The BfV said that because of personal rights protections, it could not comment on individual cases.
The probe was first reported by Tagesschau, a news programme on public service broadcaster ARD.
Under its current chief, Thomas Haldenwang, the BfV classes rightwing extremism in Germany as the single greatest domestic threat to the country’s way of life. The agency, the equivalent of Britain’s MI5, or the FBI in the USA, is tasked with identifying threats to the German democratic order.
The agency is now investigating three state branches of the far-right Alternative for Germany party for extremism amid burgeoning support for radical politics. Just over one in five Germans say they will vote for the party, according to polls.
During his tenure at the BfV, Maassen refused to place the AfD under surveillance and drew criticism for appearing to play down the threat posed by rightwing extremism.
He has become an increasingly vocal anti-immigration figure.
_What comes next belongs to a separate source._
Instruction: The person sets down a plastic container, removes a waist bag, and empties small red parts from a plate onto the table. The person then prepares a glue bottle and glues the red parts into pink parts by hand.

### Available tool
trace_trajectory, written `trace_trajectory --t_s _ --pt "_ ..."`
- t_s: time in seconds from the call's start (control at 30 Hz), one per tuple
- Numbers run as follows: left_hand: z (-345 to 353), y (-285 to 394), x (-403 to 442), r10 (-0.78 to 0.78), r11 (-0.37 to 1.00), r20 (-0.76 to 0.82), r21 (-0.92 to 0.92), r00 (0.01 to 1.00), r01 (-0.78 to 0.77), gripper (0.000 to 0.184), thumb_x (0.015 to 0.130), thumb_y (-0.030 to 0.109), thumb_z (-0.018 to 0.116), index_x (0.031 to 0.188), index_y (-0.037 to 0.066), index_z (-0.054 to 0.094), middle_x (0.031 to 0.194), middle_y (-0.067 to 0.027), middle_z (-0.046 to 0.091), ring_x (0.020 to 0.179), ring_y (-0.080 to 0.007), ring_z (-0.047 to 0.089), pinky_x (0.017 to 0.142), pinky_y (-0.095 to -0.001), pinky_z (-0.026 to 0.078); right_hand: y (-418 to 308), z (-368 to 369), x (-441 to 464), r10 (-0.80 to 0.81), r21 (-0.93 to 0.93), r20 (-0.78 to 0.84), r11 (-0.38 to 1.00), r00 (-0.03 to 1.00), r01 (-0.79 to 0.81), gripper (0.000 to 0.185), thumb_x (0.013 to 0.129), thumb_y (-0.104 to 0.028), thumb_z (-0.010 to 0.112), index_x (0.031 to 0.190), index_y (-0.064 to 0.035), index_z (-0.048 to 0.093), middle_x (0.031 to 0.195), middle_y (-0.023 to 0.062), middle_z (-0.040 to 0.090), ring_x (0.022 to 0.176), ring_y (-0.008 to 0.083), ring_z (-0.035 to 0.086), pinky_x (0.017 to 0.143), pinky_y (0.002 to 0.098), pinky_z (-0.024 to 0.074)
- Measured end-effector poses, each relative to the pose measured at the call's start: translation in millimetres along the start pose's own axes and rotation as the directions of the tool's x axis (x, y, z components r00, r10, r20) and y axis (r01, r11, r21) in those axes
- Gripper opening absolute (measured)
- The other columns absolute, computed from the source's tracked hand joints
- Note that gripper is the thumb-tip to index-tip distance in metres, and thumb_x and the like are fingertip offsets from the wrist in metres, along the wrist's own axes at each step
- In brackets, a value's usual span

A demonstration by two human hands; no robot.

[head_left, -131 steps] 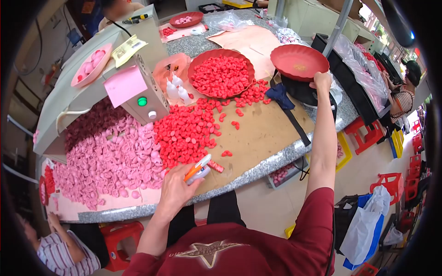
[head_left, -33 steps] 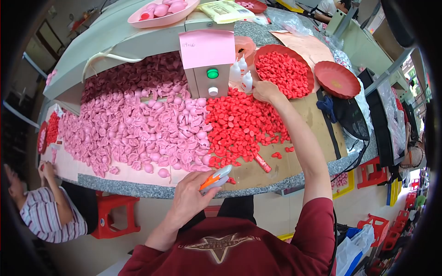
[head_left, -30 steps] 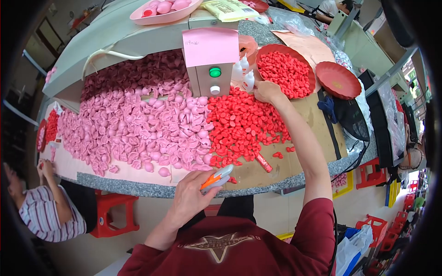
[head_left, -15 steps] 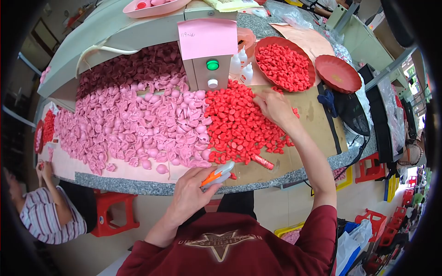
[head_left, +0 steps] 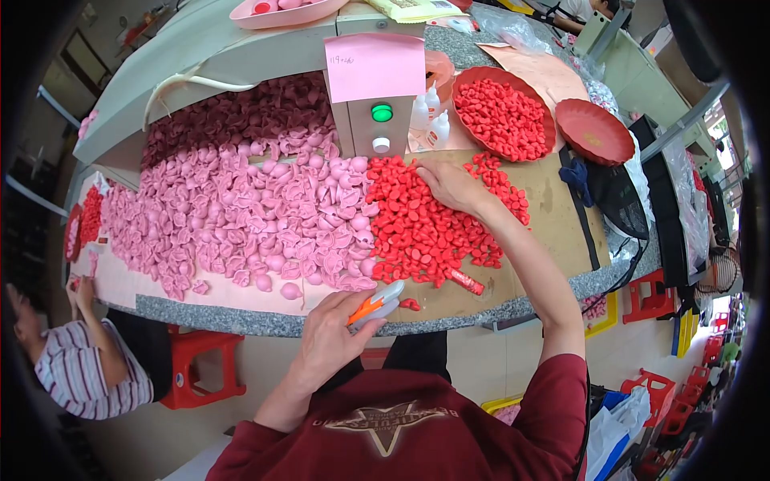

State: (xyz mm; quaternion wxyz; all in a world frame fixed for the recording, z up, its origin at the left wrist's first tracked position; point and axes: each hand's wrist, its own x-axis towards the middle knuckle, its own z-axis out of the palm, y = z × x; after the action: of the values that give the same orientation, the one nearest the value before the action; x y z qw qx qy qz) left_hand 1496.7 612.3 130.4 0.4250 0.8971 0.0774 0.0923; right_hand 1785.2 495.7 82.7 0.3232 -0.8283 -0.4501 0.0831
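My left hand (head_left: 327, 337) is closed around an orange and grey hand tool (head_left: 377, 303), whose exact kind I cannot make out, just over the table's front edge. My right hand (head_left: 453, 186) lies palm down on the heap of small red plastic pieces (head_left: 409, 232), fingers stretched toward its upper left part; what is under the palm is hidden. A red marker-like tube (head_left: 465, 281) lies at the front of the heap. Left of the red pieces, a wide pile of pink shell-shaped pieces and pink balls (head_left: 249, 216) touches them.
A grey machine (head_left: 373, 128) with a green button arches over the pink pile. White squeeze bottles (head_left: 437, 128), a red bowl of red pieces (head_left: 501, 116) and another red bowl (head_left: 593, 132) stand behind. Another person (head_left: 88, 361) sits at the left, beside a red stool (head_left: 204, 369).
My right hand has moved left across the red heap, and more red pieces show to its right. The left hand keeps its hold on the tool. The view has shifted slightly.
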Motion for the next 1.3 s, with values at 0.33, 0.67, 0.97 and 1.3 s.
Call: trace_trajectory --t_s 0.33,0.67,0.97,1.3 --pt "6.2 4.4 -1.0 0.023 1.0 0.032 -0.006 0.999 -0.023 0.037 0.068 0.012 0.072 0.1 -0.001 0.061 0.087 -0.0156 0.061 0.078 -0.0302 0.06 0.068 -0.0359 0.048 35.6 -41.0 -27.3 -0.083 -0.379 -0.268 0.925 0.96 -0.025 0.017 0.084 -0.015 0.05 0.08 0.0003 0.056 0.087 0.0179 0.057 0.086 0.0354 0.054 0.076 0.0437 0.0444" --pt "7.2 2.5 -6.0 0.025 1.0 0.042 0.0 0.999 -0.025 0.039 0.066 0.012 0.074 0.1 0.0 0.062 0.087 -0.0147 0.062 0.078 -0.0282 0.061 0.069 -0.0341 0.048 42.4 -41.6 -62.7 0.08 -0.46 -0.319 0.858 0.944 -0.228 0.03 0.088 -0.023 0.047 0.105 0.0009 0.054 0.099 0.0157 0.056 0.097 0.0314 0.052 0.084 0.0414 0.0413" --pt "5.8 3.4 -7.1 0.026 0.999 0.053 -0.019 0.998 -0.025 0.036 0.068 0.012 0.072 0.1 0.0 0.061 0.086 -0.0152 0.061 0.077 -0.0304 0.06 0.067 -0.0364 0.048 13.0 -61.9 -71.1 0.16 -0.332 -0.545 0.86 0.823 -0.387 0.023 0.081 -0.016 0.059 0.099 -0.003 0.06 0.099 0.0162 0.056 0.086 0.0329 0.055 0.078 0.0409 0.0443" --pt "5.5 4.7 -0.8 -0.001 1.0 0.036 -0.018 0.999 0.002 0.037 0.068 0.012 0.072 0.101 0.0 0.061 0.087 -0.0158 0.061 0.077 -0.0305 0.06 0.067 -0.0364 0.048 133.7 -102.3 5.9 0.052 -0.326 -0.438 0.921 0.898 -0.212 0.038 0.073 -0.02 0.069 0.11 -0.0112 0.062 0.082 0.0195 0.056 0.08 0.0309 0.057 0.072 0.0376 0.0435"
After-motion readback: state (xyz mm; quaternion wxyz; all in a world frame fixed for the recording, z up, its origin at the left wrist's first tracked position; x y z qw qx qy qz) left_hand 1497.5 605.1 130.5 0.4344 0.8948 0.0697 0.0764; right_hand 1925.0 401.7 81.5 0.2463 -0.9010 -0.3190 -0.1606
Last week the 61-year old resigned his membership of the mainstream conservative Christian Democratic Union in order to concentrate on building his own political movement, the Values Union.
In its letter to Maassen’s lawyer, the BfV outlined how numerous figures on the extremist scene appeared to respect and praise him. The document also cites Maassen’s apparent sympathy for the Reichsbürger movement, whose attempt to mount a coup d’état in Berlin was thwarted by the BfV in late 2022.
Maassen did not respond to a request for comment. In a statement given to a sympathetic right-wing blog, the former spy chief said the BfV’s investigation against him was “insubstantial and unjustified” and amounted to “an attack on the free democratic order”.
The CDU had been trying to expel Maassen for nearly a year, accusing him of trafficking in conspiracy theories and antisemitic tropes.
Maassen raised eyebrows in November — and drew praise from extremist bloggers — for saying in an interview with a Swiss newspaper that Germany needed “chemotherapy” to treat the “cancer” of too many immigrants.
Maassen was also praised at a controversial meeting at a villa in Potsdam last November between figures on the rightwing fringe and the Austrian ethno-nationalist ideologue Martin Sellner. Discussions at the meeting about the mass deportation of immigrants, which came to light last month, have scandalised Germany’s political leaders and drawn hundreds of thousands of Germans on to the streets in protest over the last fortnight.
In the state of Thuringia, they also fuelled a backlash against the AfD, which lost a regional administrative election it had been comfortably expected to win.